Please find every line of the listing below where "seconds" occurs and copy it.

#### EXERCISE INPUT:
== Segment start ==

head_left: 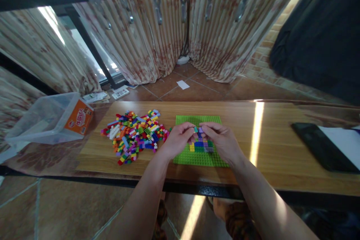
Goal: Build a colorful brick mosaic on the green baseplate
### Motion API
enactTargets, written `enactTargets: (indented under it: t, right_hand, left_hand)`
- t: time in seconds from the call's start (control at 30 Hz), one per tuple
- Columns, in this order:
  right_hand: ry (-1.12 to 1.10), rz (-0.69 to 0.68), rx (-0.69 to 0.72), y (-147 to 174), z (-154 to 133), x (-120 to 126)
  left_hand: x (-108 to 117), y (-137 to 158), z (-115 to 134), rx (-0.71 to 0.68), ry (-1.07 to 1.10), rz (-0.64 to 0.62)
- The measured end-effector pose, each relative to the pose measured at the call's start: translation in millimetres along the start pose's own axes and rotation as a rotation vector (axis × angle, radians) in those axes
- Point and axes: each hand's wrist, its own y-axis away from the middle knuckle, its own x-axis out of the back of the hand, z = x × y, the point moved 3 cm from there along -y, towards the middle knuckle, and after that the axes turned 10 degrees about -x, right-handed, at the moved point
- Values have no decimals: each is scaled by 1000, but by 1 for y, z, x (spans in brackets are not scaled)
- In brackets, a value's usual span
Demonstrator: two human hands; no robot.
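Note:
Over a green studded baseplate (182, 159) both hands come close together. My left hand (180, 137) pinches a small teal toy brick (196, 129) between thumb and fingertips. A light purple toy brick (200, 130) sits at the fingertips of my right hand (221, 137), which is closed on it. Below the hands, yellow, blue, green and purple bricks (199, 146) are joined on the baseplate. My fingers hide part of them. Left of the baseplate lies a loose pile of many-coloured toy bricks (135, 135) on the wooden table (157, 167).
A clear plastic bin (42, 120) with an orange label stands at the left end. A black tablet-like slab (323, 146) and white paper (344, 142) lie at the right. A dark metal bar (202, 189) runs along the front edge. Patterned curtains (146, 37) hang behind.

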Motion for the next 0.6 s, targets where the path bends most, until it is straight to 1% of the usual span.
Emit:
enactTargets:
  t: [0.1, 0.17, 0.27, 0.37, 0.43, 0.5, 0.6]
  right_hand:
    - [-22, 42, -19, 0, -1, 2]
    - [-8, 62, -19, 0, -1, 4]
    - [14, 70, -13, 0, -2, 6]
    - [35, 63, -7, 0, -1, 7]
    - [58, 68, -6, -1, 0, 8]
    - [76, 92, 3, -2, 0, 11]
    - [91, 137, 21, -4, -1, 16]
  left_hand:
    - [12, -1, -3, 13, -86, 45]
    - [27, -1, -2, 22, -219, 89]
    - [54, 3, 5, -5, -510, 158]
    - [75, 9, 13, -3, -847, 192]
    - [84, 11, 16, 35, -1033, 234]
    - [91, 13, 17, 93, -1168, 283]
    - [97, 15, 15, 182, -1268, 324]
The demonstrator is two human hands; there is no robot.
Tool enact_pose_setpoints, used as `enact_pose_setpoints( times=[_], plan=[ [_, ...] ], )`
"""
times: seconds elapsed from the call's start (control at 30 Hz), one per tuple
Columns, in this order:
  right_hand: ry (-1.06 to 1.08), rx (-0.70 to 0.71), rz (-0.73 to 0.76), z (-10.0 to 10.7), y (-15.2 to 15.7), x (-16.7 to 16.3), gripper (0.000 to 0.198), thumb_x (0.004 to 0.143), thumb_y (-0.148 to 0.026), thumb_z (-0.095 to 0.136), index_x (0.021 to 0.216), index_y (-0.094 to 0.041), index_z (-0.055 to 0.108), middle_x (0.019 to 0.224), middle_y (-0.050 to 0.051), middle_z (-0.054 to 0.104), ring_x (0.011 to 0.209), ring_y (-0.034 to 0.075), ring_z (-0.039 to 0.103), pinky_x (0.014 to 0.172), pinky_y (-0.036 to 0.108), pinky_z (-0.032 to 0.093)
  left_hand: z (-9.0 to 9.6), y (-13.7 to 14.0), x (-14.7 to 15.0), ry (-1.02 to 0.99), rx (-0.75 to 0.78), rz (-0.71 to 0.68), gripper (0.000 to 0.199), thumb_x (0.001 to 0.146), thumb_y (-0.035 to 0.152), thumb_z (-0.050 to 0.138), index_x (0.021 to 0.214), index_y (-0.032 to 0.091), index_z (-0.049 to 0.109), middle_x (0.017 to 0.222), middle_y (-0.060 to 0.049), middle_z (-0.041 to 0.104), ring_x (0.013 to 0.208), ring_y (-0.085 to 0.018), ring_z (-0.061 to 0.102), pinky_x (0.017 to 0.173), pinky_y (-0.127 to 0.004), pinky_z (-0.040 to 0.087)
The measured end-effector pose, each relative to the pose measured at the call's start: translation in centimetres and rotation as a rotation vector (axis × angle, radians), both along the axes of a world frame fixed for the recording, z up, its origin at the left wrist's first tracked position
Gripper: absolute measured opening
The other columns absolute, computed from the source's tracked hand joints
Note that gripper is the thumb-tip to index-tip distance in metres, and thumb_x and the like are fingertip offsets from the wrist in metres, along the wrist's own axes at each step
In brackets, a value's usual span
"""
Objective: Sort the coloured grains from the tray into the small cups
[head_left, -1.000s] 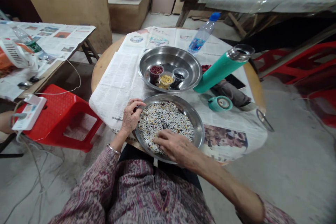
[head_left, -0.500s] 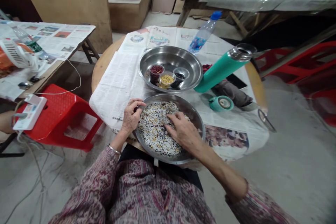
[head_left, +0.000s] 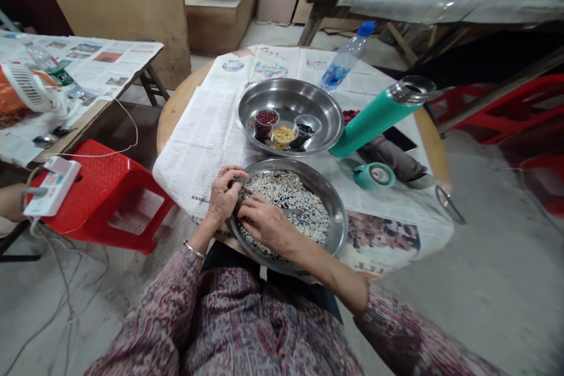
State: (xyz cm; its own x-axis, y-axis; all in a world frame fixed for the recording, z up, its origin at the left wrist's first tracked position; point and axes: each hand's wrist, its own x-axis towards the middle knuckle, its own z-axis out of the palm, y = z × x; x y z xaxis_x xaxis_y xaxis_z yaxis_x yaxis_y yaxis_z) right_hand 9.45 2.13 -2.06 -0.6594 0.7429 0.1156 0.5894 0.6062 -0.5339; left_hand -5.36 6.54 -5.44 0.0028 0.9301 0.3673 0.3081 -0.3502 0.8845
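Note:
A shallow metal basin (head_left: 337, 223) holds a mix of white, black, yellow and dark red grains (head_left: 308, 211). My left hand (head_left: 224, 194) is closed on the basin's upper left rim, with a silver bangle at its wrist. My right hand (head_left: 267, 224) lies over the grains at the basin's left side, close to my left hand. Its fingers are bent but somewhat apart, tips down among the grains. Just beyond stands a second metal basin (head_left: 326, 106) with clear cups of red beans (head_left: 267, 119), yellow beans (head_left: 283, 135) and black beans (head_left: 306, 128).
Newspaper (head_left: 189, 129) covers the round table (head_left: 170, 114). Right of the basins are a green thermos (head_left: 381, 120), its cap (head_left: 373, 175), a plastic bottle (head_left: 346, 59) and a grey cloth (head_left: 392, 158). A red stool (head_left: 106, 188) with a power strip (head_left: 51, 188) stands left.
My right hand has swept leftward through the grains, from the basin's right middle to its left side. More grains show at the right now. My left hand stays at the rim.

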Motion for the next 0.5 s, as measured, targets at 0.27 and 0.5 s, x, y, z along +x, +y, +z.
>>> enact_pose_setpoints(
  times=[0.27, 0.5],
  plan=[
    [-0.276, 0.133, -0.08, 0.6, 2.5, 4.7, 0.018, 0.095, -0.017, 0.051, 0.095, -0.017, 0.069, 0.102, 0.011, 0.064, 0.098, 0.023, 0.058, 0.087, 0.037, 0.049, 0.0, -0.1, 0.1, 0.001, -0.016, 0.005, 0.026, 0.08, 0.001, 0.052, 0.085, 0.02, 0.069, 0.104, -0.005, 0.065, 0.103, -0.019, 0.06, 0.093, -0.033, 0.049],
    [-0.23, -0.03, -0.211, 0.4, -0.8, 8.5, 0.022, 0.092, -0.011, 0.048, 0.1, -0.018, 0.068, 0.094, 0.007, 0.067, 0.085, 0.019, 0.064, 0.08, 0.032, 0.051, 0.0, 0.0, 0.0, -0.008, -0.014, -0.012, 0.027, 0.079, 0.0, 0.052, 0.085, 0.021, 0.069, 0.104, -0.004, 0.064, 0.101, -0.019, 0.06, 0.091, -0.033, 0.049]
  ],
)
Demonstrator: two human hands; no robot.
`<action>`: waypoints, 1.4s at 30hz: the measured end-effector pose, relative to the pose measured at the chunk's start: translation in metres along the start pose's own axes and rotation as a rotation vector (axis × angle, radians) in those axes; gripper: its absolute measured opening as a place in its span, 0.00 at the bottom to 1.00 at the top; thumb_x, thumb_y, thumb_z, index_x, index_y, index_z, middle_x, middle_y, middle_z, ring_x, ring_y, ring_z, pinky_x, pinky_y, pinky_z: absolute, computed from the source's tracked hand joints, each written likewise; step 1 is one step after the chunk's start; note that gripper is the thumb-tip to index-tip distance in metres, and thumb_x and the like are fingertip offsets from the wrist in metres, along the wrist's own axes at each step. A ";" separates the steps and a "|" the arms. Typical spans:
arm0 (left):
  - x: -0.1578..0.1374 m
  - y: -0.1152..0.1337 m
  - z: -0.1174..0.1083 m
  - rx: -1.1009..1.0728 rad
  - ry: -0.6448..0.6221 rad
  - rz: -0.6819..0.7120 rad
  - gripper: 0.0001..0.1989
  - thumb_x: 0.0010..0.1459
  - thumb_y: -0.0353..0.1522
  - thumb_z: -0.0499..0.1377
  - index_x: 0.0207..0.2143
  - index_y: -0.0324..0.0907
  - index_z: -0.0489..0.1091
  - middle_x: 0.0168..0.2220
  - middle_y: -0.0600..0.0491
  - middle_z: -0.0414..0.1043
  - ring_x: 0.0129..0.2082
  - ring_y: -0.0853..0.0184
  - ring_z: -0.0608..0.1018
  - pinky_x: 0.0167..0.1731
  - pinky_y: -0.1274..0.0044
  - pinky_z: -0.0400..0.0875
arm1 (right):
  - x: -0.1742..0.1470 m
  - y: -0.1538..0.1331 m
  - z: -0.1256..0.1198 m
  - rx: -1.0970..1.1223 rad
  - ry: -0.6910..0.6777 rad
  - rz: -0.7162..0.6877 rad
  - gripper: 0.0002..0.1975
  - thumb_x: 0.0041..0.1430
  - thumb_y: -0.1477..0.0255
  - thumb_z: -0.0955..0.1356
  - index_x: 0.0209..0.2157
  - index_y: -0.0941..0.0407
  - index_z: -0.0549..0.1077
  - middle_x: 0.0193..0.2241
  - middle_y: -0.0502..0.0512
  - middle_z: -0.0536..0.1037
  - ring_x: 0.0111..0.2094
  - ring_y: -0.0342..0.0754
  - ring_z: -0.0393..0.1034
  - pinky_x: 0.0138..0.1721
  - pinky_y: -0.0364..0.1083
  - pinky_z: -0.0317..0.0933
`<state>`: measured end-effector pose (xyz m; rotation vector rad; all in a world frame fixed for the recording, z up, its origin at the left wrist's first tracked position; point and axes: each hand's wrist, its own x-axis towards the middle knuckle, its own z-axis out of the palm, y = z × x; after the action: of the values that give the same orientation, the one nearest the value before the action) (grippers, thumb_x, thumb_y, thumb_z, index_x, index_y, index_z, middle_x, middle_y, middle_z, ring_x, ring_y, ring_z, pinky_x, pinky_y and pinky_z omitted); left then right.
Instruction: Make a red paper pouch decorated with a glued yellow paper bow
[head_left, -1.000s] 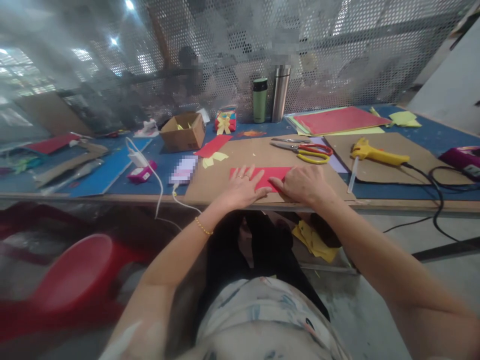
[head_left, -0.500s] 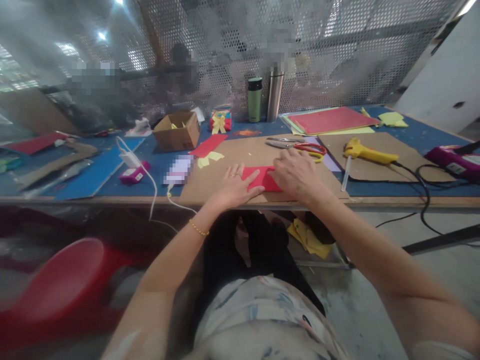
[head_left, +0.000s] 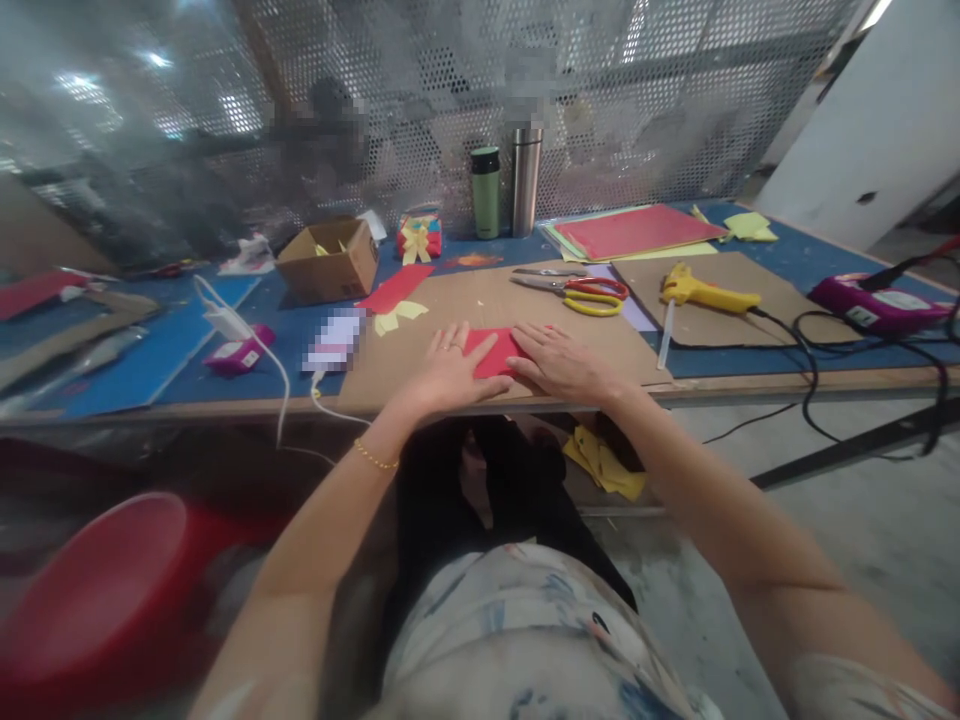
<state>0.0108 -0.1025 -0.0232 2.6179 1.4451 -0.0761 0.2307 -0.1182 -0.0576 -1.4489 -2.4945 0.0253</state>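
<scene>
A small piece of red paper (head_left: 495, 350) lies on a brown cardboard sheet (head_left: 457, 300) near the table's front edge. On its left part rests my left hand (head_left: 450, 370), flat with the fingers spread. My right hand (head_left: 559, 362) lies flat over the right part, fingers stretched out, and hides much of that side. Behind my right hand are scissors with red and yellow handles (head_left: 596, 295). Strips of pale yellow paper (head_left: 399, 316) and another red paper piece (head_left: 396, 288) lie beyond my left hand.
A yellow glue gun (head_left: 709, 292) with a black cord lies on cardboard at right. Stacked coloured sheets (head_left: 637, 232), a green tumbler (head_left: 486, 195), a steel flask (head_left: 526, 185) and a cardboard box (head_left: 330, 262) stand farther back. A white cable (head_left: 281, 370) hangs over the front edge.
My right hand has gone from bent fingers at the red paper's right part to lying flat on it. My left hand stays on the paper. The whole view has shifted slightly.
</scene>
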 end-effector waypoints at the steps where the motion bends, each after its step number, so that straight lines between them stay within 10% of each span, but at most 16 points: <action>1: 0.000 -0.001 0.000 -0.006 0.004 0.004 0.50 0.63 0.65 0.43 0.76 0.44 0.49 0.79 0.40 0.35 0.78 0.44 0.40 0.74 0.54 0.40 | -0.004 0.003 0.000 -0.012 0.009 0.015 0.35 0.76 0.54 0.51 0.69 0.62 0.62 0.71 0.72 0.63 0.72 0.62 0.56 0.70 0.62 0.51; 19: 0.022 0.047 0.013 -0.009 0.105 0.105 0.47 0.71 0.56 0.27 0.76 0.31 0.48 0.77 0.40 0.44 0.78 0.56 0.48 0.75 0.63 0.41 | -0.018 0.011 0.006 -0.101 0.018 0.037 0.35 0.73 0.58 0.54 0.71 0.66 0.61 0.71 0.71 0.63 0.72 0.62 0.56 0.72 0.63 0.50; 33: 0.003 -0.015 0.004 -0.022 0.080 -0.153 0.53 0.67 0.60 0.28 0.76 0.27 0.45 0.78 0.35 0.39 0.78 0.51 0.44 0.75 0.60 0.39 | -0.017 0.004 0.003 -0.132 0.029 0.053 0.40 0.74 0.52 0.52 0.69 0.70 0.62 0.71 0.76 0.62 0.72 0.66 0.56 0.71 0.63 0.50; 38: 0.002 0.008 0.009 0.052 0.334 -0.275 0.55 0.65 0.63 0.29 0.74 0.29 0.55 0.75 0.34 0.51 0.77 0.40 0.46 0.74 0.50 0.30 | -0.017 0.003 0.006 -0.143 0.028 0.050 0.40 0.74 0.52 0.53 0.69 0.70 0.62 0.71 0.77 0.61 0.72 0.67 0.56 0.71 0.63 0.51; 42: 0.013 0.041 0.013 0.058 0.291 -0.048 0.51 0.68 0.57 0.24 0.74 0.29 0.54 0.76 0.37 0.50 0.78 0.50 0.49 0.75 0.59 0.35 | -0.018 0.006 0.008 -0.138 0.017 0.052 0.38 0.74 0.54 0.53 0.69 0.70 0.62 0.71 0.77 0.61 0.72 0.67 0.56 0.70 0.65 0.53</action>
<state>0.0528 -0.1150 -0.0328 2.7298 1.6159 0.2730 0.2426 -0.1292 -0.0704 -1.5608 -2.4878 -0.1515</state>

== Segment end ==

#### REPLY TO THE TASK:
- t: time in seconds from the call's start (control at 30 Hz), one per tuple
times: seconds elapsed from the call's start (control at 30 Hz), one per tuple

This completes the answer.